Across the entries below, how many lines include the word "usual"? Reply with only the number.

**MATERIALS PROVIDED:**

━━━━━━━━━━━━━━━━━━━━━━━━━━━━━━

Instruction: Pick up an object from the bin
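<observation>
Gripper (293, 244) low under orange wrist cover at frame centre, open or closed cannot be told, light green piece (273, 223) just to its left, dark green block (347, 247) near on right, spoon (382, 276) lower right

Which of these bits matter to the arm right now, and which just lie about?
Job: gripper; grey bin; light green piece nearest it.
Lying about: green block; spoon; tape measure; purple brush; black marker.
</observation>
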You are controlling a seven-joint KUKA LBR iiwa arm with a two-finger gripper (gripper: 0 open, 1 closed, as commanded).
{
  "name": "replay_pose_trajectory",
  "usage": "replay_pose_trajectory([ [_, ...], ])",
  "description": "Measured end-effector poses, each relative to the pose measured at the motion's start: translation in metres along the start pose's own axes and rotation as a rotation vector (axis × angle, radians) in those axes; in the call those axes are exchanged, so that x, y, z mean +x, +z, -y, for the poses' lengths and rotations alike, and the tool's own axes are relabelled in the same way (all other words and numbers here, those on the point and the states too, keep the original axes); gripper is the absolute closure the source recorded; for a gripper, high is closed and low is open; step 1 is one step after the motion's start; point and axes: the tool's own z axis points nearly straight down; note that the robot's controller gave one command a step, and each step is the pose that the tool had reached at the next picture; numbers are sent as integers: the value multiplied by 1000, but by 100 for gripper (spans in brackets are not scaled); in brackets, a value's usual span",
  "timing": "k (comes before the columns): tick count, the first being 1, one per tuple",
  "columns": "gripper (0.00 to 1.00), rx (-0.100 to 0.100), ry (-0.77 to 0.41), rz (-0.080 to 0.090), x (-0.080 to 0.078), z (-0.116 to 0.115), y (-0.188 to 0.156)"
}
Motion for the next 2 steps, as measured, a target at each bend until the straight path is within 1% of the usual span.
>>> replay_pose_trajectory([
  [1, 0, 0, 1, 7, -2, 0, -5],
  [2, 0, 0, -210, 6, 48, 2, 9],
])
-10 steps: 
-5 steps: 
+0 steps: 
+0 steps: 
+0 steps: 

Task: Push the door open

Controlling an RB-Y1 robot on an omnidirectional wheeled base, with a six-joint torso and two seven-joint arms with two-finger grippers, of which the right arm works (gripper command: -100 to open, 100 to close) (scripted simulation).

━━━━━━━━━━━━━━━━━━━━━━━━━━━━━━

**TASK OUTPUT:** 2